Fairytalesfor20somethings.tumblr.com is a blog which takes fairy tales and modernizes them for the 21st Century. The author updates both the characters and the problems for the “Disney Generation;” that is, those who grew up in the 1980’s and 90’s watching the approximately twenty animated films released by Disney during that period. (which was when the highest concentration of animated films came out, as well as when they were the most popular). In “Fairy Tales for 20 Somethings” technology replaces magical assistance in fairy tales.
The blog plays on the common fears and anxieties of ‘twenty-something’ adults to create stories about fairy tale heroes in the modern age in a similar manner to the universal fears found in traditional tales.
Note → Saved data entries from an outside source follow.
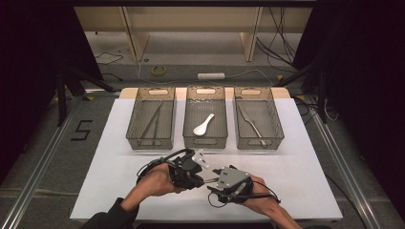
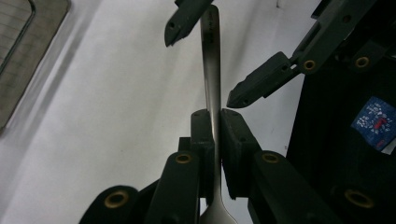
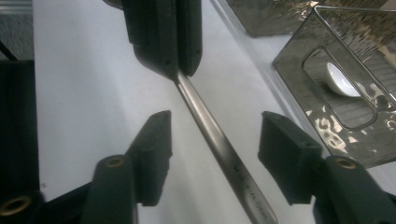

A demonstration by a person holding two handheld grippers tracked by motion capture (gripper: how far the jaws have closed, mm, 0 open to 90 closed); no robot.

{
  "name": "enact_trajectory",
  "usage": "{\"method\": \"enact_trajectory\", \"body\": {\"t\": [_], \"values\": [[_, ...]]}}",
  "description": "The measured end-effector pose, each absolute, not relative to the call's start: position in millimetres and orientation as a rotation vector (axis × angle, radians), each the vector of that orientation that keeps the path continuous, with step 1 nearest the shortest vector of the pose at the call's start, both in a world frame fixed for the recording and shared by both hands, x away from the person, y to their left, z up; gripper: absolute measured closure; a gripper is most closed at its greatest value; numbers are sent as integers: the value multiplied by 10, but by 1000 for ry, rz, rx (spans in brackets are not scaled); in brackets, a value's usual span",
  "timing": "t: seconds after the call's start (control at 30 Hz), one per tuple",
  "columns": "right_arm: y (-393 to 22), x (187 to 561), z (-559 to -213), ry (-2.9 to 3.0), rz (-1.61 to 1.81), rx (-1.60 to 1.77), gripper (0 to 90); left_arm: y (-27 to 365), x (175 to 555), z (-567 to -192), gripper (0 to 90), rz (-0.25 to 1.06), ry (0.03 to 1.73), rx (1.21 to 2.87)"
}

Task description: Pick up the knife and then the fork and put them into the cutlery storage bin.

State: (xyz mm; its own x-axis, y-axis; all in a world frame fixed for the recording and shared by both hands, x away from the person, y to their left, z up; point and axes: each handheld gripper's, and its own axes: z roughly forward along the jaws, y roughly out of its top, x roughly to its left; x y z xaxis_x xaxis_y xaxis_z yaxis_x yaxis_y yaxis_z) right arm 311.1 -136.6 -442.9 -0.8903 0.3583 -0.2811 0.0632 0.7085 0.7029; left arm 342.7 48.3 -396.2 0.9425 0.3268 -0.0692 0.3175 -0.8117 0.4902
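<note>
1. Over at 9 o'clock on the white table [image 1: 119,157], the left gripper [image 1: 203,180] is clamped tight on a metal utensil handle [image 1: 210,180]; in the left gripper view the pads squeeze the handle [image 2: 211,70] from both sides. The grip sits low on the stem, close to where it widens, so most of the length sticks out unsupported. If that hand twists, I'd guess the handle pivots in the pads.

2. Dead centre, near the front edge, the handle bridges the two grippers, held off the table. That's the risky bit: a handover with just one real grip.

3. Toward 3 o'clock, the right gripper [image 1: 213,182] has its jaws roughly half open, one either side of the handle [image 3: 219,144], with clear gaps on both sides, so it isn't gripping anything yet. The handle runs diagonally across that gap, so closing now could catch it crooked and lever it out of the left pads.

4. If the left lets go before the right bites, the utensil drops onto the table and probably skids.

5. Up at 12 o'clock sit three wire baskets [image 1: 205,138], the middle one holding a white spoon [image 1: 203,125]. A shaky grip could slip on the carry there.
</note>
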Motion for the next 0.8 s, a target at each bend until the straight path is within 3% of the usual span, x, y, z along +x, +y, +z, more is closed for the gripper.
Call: {"method": "enact_trajectory", "body": {"t": [0.57, 0.7, 0.73, 0.8], "values": [[-1302, 3014, -4482, 2516, 806, 2, 838, 452, 3408, -4004, 840, -46, 438, 2600], [-1265, 2968, -4526, 2531, 768, -26, 874, 475, 3419, -3953, 744, -49, 413, 2542], [-1273, 2988, -4534, 2544, 736, -57, 875, 479, 3417, -3934, 639, -29, 412, 2543], [-1294, 3000, -4537, 2545, 733, -45, 875, 495, 3415, -3910, 586, 0, 421, 2548]]}}
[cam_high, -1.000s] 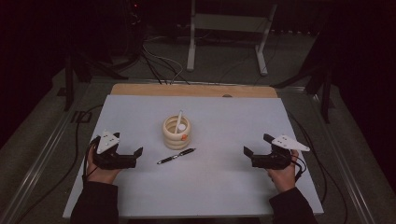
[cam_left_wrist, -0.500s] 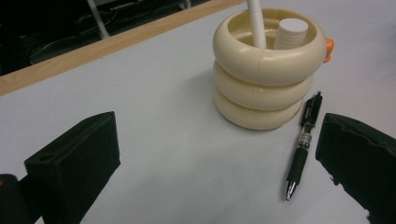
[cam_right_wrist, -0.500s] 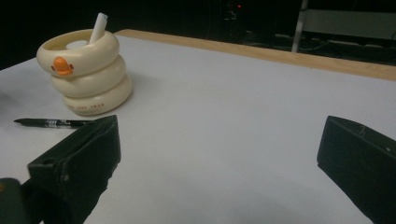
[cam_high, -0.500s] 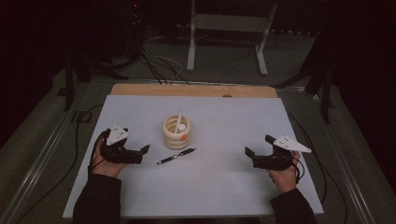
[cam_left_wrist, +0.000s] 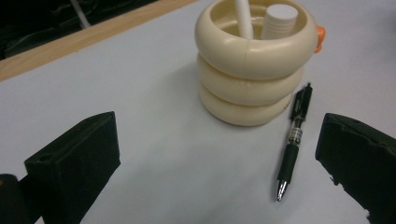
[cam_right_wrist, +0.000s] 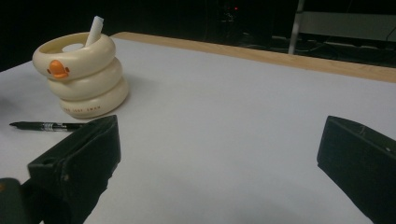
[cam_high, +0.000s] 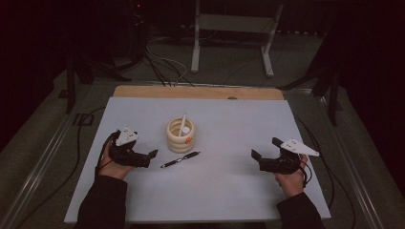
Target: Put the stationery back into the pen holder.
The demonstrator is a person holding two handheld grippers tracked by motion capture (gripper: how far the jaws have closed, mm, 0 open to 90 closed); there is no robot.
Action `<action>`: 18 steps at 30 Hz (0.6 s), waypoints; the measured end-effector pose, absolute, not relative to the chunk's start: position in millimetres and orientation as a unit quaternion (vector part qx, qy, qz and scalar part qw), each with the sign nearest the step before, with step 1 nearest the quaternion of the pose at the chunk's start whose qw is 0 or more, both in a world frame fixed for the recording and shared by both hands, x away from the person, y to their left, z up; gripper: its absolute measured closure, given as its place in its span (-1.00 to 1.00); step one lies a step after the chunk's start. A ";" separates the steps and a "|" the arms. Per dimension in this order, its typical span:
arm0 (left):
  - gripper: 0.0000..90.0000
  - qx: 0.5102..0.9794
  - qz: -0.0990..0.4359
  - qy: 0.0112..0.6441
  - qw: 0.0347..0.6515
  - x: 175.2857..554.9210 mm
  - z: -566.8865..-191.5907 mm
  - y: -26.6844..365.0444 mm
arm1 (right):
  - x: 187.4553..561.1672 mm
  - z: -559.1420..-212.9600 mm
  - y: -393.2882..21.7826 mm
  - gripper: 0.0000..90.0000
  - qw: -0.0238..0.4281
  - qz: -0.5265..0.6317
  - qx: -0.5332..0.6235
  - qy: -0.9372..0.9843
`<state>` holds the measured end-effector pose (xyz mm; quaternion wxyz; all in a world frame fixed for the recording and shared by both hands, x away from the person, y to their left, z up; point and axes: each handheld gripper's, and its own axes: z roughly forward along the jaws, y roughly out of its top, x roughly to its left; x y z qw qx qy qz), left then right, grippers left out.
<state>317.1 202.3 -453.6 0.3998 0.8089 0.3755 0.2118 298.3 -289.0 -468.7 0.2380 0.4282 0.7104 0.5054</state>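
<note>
We are reaching our left gripper, jaws wide and empty, toward the pen lying just near the holder (right gripper idle, open), and next must straddle its barrel.

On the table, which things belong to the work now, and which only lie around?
In the work: black pen, cream pen holder, open left gripper nearing the pen.
Lying about: open right gripper resting apart, cables on floor, metal stand.
</note>
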 end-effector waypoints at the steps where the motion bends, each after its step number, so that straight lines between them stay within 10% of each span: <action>1: -0.99 0.811 0.210 0.373 0.399 317.6 -453.7 200.9 | 298.3 -468.6 -289.0 -1.00 0.238 0.506 0.428 0.710; 18: -0.99 0.846 0.163 0.352 0.364 327.5 -467.7 178.7 | 297.4 -468.3 -287.3 -1.00 0.241 0.507 0.427 0.709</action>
In this post,the author places Cinderella in the modern age, even saying that she has a Facebook. The author relates Cinderella to the reader by saying “sometimes she just had to write a Facebook status about how shitty her day was.” This turns Cinderella into a twenty-something everyman—a figure instantly relatable to an audience member. This also makes the audience member relatable to Cinderella, fairy godmother, prince(ss), castle and all. This idea of “I am just like a character in a fairy tale” is prevalent throughout the entire blog, but the blog expresses that by showing fairy tale characters attempting to deal with their problems without the aid of any magical assistance. The idea that even fairy tale characters have the same or similar problems that we ourselves have seems to make our struggles less personal and more universal.
In this post, the iPhone feature “Siri” becomes a fairy godmother of sorts and gives Beauty advice on how to introduce Beast to her family. In this blog, technology replaces magical assistance as the third party which helps the protagonist accomplish dreams, or at least feel better. The replacement of the magical figure with everyday technology shows that in the same way that the fairy tale figures have the same problems what we do, they also have the same resources for dealing with those problems, and reinforces the concept that they are relatable to the audience member, and makes the struggles less personal and more universal.
In the same way that the tales themselves have been modernized, the medium through which they are being conveyed has been modernized as well. Throughout history, fairy tales were passed down through the oral tradition. In the modern day, however, the closest thing that we have to the oral tradition is blogging—with the advent of the internet, people began writing and telling stories, and most of these people wrote the same way that they spoke. The oral tradition, then, lives on via the internet, even if the light of the campfire has been replaced by the light of the computer monitor.